* [Assignment]: The stretch wanted below opens at the line containing "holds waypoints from" and closes at the line containing "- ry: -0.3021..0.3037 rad". Please return it exactly, with no other lines.

*** Begin section ***

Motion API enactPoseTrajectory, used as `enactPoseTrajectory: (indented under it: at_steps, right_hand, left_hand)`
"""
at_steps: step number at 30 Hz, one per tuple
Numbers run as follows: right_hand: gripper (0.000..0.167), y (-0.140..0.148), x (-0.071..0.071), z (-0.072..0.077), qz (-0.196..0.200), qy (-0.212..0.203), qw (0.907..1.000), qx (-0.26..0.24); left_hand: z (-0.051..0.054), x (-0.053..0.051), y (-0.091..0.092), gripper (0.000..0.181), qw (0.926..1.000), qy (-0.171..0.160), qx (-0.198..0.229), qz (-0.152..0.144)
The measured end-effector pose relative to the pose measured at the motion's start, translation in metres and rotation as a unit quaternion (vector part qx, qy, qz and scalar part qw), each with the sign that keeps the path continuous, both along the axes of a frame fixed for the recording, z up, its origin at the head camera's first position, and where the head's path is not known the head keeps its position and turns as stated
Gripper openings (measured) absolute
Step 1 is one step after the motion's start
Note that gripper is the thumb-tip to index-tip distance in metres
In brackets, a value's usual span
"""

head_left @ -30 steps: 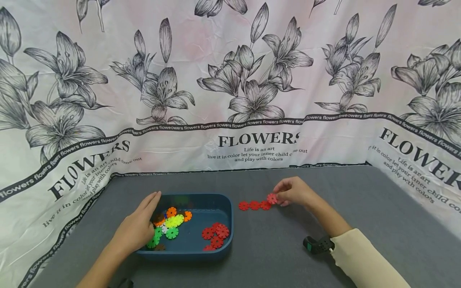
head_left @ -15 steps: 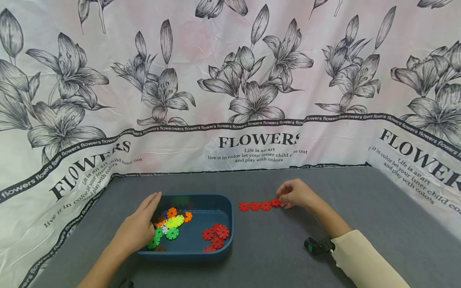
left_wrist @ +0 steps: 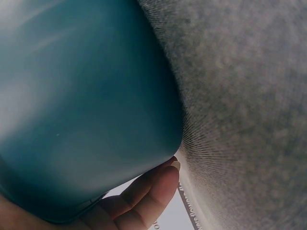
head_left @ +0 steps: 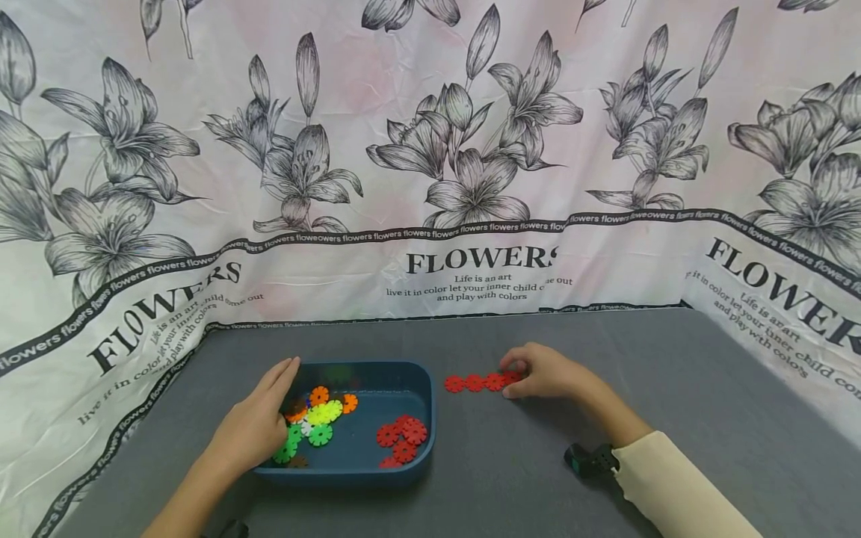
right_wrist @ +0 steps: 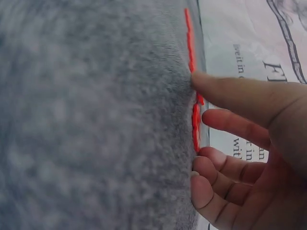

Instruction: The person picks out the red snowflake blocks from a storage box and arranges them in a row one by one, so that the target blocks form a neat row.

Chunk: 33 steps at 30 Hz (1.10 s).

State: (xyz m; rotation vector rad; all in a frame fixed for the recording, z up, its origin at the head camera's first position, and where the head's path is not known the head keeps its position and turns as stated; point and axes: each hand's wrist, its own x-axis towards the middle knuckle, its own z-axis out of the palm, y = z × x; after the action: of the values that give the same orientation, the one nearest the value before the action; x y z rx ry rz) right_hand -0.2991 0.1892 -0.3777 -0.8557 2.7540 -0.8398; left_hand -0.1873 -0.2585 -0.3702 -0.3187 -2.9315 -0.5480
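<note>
Four red notched discs lie in a row on the grey table, right of the blue tray. My right hand is at the row's right end, thumb and fingertips around the last red disc, partly hiding it. The right wrist view shows the row edge-on, with the thumb of my right hand touching it and the other fingers bent. My left hand rests on the tray's left side, fingers straight along the rim. In the left wrist view, fingertips touch the tray's outer wall.
Inside the tray, several red discs lie at the right; green, yellow, orange and white ones lie at the left. A flower-printed cloth stands behind the table. A black strap is at my right sleeve.
The fourth red disc went from tilted in my right fingers to flat at the row's right end. My right hand has shifted slightly, its thumb now nearer the row's front. The left hand stays put.
</note>
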Motion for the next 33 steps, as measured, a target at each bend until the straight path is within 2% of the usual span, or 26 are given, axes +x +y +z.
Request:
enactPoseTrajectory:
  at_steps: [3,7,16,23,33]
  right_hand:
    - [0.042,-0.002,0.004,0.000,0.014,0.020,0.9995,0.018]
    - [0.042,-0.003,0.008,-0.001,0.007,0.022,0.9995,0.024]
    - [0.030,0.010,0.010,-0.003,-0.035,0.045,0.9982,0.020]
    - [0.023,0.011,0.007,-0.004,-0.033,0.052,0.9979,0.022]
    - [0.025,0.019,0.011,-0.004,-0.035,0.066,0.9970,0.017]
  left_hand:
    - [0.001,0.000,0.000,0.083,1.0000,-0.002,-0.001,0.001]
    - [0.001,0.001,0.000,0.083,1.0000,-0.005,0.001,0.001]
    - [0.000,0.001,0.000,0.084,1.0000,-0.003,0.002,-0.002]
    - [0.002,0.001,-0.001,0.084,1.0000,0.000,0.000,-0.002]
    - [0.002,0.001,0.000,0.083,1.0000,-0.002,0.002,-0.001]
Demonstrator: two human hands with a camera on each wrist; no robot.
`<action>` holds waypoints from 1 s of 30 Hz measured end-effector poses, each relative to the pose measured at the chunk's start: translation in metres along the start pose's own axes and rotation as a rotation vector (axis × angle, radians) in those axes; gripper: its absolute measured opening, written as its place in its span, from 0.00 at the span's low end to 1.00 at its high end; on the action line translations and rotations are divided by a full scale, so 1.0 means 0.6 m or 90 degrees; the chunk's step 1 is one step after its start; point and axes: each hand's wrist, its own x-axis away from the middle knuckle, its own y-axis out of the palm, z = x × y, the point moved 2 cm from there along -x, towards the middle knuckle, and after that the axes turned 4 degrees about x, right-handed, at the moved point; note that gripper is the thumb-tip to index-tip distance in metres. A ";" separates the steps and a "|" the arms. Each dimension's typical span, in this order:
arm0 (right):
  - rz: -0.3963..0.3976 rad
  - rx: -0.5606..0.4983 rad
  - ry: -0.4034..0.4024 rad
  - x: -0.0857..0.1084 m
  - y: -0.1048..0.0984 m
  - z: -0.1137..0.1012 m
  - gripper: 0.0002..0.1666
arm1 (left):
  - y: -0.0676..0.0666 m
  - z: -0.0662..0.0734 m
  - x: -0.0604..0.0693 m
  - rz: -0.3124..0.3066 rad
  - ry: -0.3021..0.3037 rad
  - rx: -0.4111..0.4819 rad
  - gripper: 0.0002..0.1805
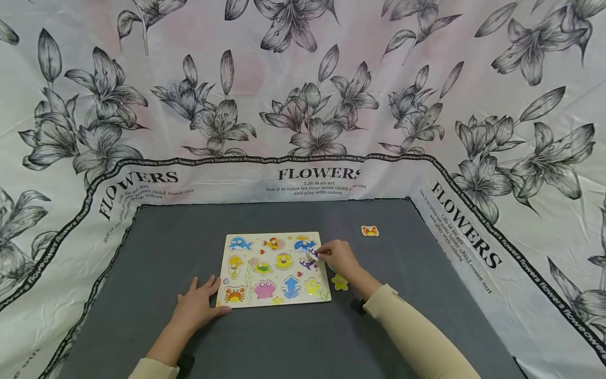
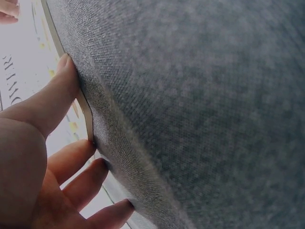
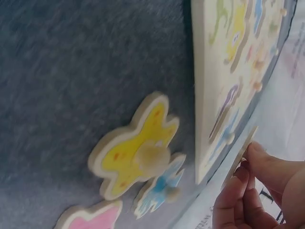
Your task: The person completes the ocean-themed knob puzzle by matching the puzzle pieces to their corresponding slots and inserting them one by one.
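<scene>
A wooden peg puzzle board with printed sea animals lies on the grey cloth. At its near left corner rests my left hand, fingers spread, the thumb against the front edge and other fingers by the left edge. The left wrist view shows this thumb and a finger touching the board's edge. Over the board's right part, my right hand pinches a small purple puzzle piece, tilted close to the purple printed shape. In the right wrist view that piece appears edge-on between thumb and fingers.
A yellow star piece lies right of the board, a crab piece farther back. The right wrist view also shows a blue piece and a pink piece on the cloth. Floral fabric rises behind.
</scene>
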 end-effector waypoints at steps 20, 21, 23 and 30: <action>-0.076 0.015 0.002 0.007 0.041 -0.016 0.05 | 0.006 -0.004 -0.001 -0.009 -0.008 0.003 0.55; -0.081 0.015 0.006 0.006 0.042 -0.017 0.05 | 0.006 -0.004 0.000 -0.009 -0.008 0.003 0.55; -0.091 0.015 0.012 0.006 0.043 -0.019 0.05 | 0.005 -0.004 0.001 -0.009 -0.007 0.003 0.55; -0.130 0.041 0.022 0.001 0.042 -0.023 0.05 | 0.003 -0.002 0.001 -0.003 -0.002 0.004 0.55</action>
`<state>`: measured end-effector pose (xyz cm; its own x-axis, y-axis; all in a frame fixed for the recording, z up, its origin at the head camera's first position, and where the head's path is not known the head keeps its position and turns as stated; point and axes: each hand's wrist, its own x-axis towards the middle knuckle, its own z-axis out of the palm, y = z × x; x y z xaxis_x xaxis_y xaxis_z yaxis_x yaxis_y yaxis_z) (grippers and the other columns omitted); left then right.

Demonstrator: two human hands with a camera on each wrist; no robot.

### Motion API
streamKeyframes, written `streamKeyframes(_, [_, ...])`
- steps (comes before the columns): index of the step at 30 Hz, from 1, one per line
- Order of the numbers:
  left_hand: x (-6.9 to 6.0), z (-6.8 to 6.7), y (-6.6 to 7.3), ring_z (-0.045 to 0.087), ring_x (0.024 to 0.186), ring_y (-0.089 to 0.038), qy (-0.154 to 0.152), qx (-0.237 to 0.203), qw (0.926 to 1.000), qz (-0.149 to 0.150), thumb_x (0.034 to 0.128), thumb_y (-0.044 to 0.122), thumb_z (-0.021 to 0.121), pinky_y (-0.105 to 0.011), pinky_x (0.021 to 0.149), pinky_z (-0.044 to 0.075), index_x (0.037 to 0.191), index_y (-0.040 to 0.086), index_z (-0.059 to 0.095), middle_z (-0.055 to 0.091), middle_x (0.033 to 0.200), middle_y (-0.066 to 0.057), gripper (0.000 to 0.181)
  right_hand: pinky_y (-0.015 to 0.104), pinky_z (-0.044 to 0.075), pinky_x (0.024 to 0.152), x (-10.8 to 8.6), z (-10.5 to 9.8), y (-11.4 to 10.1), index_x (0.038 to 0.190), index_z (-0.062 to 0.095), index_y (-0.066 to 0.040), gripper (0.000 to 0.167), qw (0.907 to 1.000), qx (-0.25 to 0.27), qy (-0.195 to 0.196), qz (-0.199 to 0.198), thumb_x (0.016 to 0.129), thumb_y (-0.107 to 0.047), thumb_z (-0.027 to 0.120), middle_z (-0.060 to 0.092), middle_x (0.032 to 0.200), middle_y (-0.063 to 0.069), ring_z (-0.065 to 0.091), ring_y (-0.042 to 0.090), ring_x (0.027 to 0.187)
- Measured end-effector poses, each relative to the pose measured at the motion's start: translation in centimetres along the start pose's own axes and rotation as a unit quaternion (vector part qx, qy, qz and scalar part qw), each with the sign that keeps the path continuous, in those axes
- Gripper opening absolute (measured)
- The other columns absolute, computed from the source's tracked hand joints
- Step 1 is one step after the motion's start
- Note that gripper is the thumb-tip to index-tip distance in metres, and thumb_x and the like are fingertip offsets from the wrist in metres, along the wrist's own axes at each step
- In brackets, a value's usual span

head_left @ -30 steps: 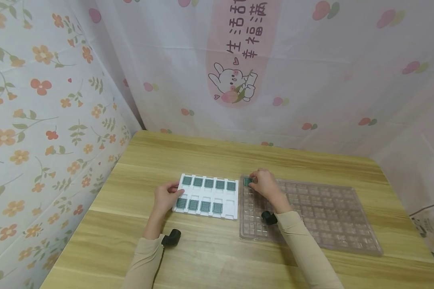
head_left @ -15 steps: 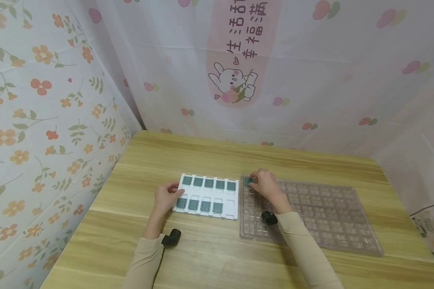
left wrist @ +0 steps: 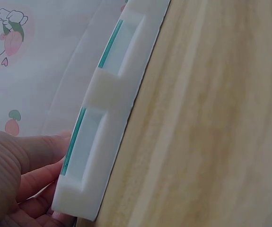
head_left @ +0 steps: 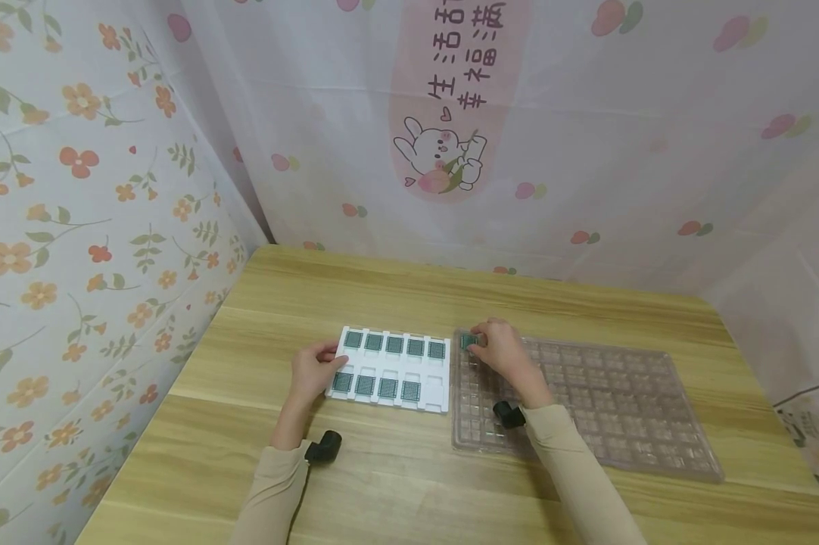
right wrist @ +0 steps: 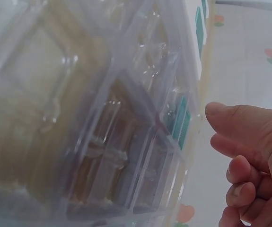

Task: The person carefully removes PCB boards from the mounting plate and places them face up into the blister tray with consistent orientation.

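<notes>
My left hand grips the left end of a white plastic tray, thumb on top; the left wrist view shows the hand at the tray's edge. Two rows of square green chips with a fine grid sit in it, and the front row's right-end pocket is bare. My right hand is over the clear tray's far left corner, thumb and forefinger beside a single green chip. In the right wrist view a gap shows between the right hand's fingertips and that chip.
The large clear compartment tray lies just right of the white tray on the wooden table. Black wrist cameras are worn on both wrists. Patterned curtains hang behind the table and at its sides.
Both hands and both trays stay almost in place. The chip by my right fingertips appears slightly shifted or tilted in the clear tray's corner compartment.
</notes>
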<state>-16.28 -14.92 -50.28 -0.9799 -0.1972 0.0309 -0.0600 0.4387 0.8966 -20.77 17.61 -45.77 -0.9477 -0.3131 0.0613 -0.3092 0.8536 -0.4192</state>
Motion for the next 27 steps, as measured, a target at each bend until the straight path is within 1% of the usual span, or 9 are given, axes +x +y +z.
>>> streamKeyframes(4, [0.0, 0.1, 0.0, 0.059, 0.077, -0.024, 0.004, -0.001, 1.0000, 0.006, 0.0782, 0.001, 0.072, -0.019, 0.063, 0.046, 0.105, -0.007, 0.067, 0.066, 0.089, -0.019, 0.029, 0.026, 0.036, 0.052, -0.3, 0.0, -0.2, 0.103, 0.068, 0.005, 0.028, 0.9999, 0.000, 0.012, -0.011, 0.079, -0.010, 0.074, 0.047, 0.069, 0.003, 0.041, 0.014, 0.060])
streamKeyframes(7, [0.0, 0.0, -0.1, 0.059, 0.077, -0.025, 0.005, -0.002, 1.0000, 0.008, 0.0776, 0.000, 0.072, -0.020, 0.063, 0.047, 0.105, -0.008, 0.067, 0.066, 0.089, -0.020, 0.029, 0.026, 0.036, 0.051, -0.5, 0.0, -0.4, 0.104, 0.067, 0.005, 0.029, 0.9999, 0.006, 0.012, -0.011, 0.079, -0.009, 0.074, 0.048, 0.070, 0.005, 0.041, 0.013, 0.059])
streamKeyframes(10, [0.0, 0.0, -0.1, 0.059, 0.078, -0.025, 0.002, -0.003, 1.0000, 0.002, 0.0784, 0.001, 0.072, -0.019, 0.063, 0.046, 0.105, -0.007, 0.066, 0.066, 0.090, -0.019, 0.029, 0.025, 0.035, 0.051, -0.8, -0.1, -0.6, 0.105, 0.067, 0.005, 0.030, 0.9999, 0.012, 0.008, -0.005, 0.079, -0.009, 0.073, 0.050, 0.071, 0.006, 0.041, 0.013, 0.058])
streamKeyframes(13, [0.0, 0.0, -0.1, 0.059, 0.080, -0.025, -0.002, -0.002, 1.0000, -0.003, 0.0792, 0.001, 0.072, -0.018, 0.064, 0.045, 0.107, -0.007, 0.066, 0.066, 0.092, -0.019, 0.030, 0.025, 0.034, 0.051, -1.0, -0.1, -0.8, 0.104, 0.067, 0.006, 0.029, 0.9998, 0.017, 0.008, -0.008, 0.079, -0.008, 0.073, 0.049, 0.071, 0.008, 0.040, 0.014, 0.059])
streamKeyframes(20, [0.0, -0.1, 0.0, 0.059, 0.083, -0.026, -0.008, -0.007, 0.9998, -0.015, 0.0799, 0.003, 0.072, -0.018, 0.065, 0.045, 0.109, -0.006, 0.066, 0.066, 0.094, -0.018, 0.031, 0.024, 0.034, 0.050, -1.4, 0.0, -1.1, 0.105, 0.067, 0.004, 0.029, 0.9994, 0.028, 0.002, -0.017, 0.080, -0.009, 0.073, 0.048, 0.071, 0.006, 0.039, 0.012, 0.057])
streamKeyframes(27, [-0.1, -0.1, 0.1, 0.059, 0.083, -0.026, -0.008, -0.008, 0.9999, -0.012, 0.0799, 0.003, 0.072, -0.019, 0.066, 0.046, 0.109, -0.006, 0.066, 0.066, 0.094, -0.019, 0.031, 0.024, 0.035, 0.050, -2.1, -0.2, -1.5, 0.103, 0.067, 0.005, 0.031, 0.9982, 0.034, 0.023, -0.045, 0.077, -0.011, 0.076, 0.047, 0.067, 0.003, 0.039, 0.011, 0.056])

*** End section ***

* [Response area]:
`<action>` holds waypoints from 1 s of 30 Hz measured end-effector poses, each relative to the pose measured at the chunk's start: translation in metres along the start pose's own axes and rotation as a rotation vector (axis × angle, radians) in those axes; gripper: its absolute measured opening, written as its place in its span, from 0.00 at the span's low end to 1.00 at its high end; on the action line translations and rotations are divided by a full scale, so 1.0 means 0.6 m or 90 degrees; the chunk's step 1 is one step after its start; point and axes: each hand's wrist, its own x-axis away from the middle knuckle, its own y-axis out of the palm, z = x × y, the point moved 2 cm from there along -x, towards the middle knuckle, and after that the axes turned 4 degrees about x, right-handed, at the moved point; note that gripper is the thumb-tip to index-tip distance in metres. A ";" separates the steps and a "|" the arms. Each dimension's typical span, in this order:
arm0 (right):
  - rz: -0.3963..0.3976 rad
  - rx: -0.5606..0.4983 rad
  - ry: -0.4034..0.4024 rad
  - x: -0.0857..0.1084 m
  - y: -0.1048..0.0984 m
  - z: -0.1137..0.1012 m
  - gripper: 0.0002..0.1666
arm1 (left):
  - y: -0.0676..0.0666 m
  - z: -0.0662..0.0734 m
  - x: -0.0604..0.0693 m
  - rz: -0.3124..0.3066 rad
  - ry: -0.3021..0.3037 rad

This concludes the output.